Les prisonniers du pénitencier Tocuyito, dans le centre du nord vénézuélien, retenaient toujours captifs 26 employés de la prison lundi, a fait savoir l'administrateur de la prison régionale Reinaldo Rangel.

Cette impasse a une fois de plus aggravé les tensions dans un système carcéral aux prises avec de sérieux problèmes de surpopulation, où les armes et la drogue sont monnaie courante. Les prisonniers y font des prises d'otage de façon périodique afin d'obtenir des concessions de la part des autorités.

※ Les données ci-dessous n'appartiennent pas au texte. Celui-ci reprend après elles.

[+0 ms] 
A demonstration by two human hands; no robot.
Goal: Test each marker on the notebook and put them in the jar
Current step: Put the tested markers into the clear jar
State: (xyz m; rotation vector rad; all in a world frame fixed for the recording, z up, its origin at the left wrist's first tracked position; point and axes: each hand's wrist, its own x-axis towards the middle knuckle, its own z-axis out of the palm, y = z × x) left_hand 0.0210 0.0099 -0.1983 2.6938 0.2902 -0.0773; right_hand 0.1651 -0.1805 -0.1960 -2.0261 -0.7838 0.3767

M. Rangel a d'abord confirmé la libération de 25 otages dimanche dans une allocution, la plus détaillée à avoir été donnée par un représentant gouvernemental depuis le début des prises d'otage, le 14 octobre, près de la ville de Valencia.

Les détenus ont accepté de relâcher les captifs après que les autorités aient consenti à transférer 30 prisonniers vers d'autres centres, a expliqué M. Rangel. Les prisonniers ont aussi demandé l'amélioration des conditions dans les prisons, ainsi que le transfert d'environ 50 détenus vers des centres plus près de leur famille et des tribunaux qui entendent leur cause, a souligné Carlos Nieto, un avocat et militant pour les prisonniers.

M. Rangel a par ailleurs indiqué que les négociations avec les détenus se poursuivaient. Parmi les employés toujours captifs figurent 22 femmes et quatre hommes, et aucun d'entre eux n'a été blessé, a ajouté M. Rangel. Quelque 17 gardiens de prison et huit employés administratifs ont été libérés.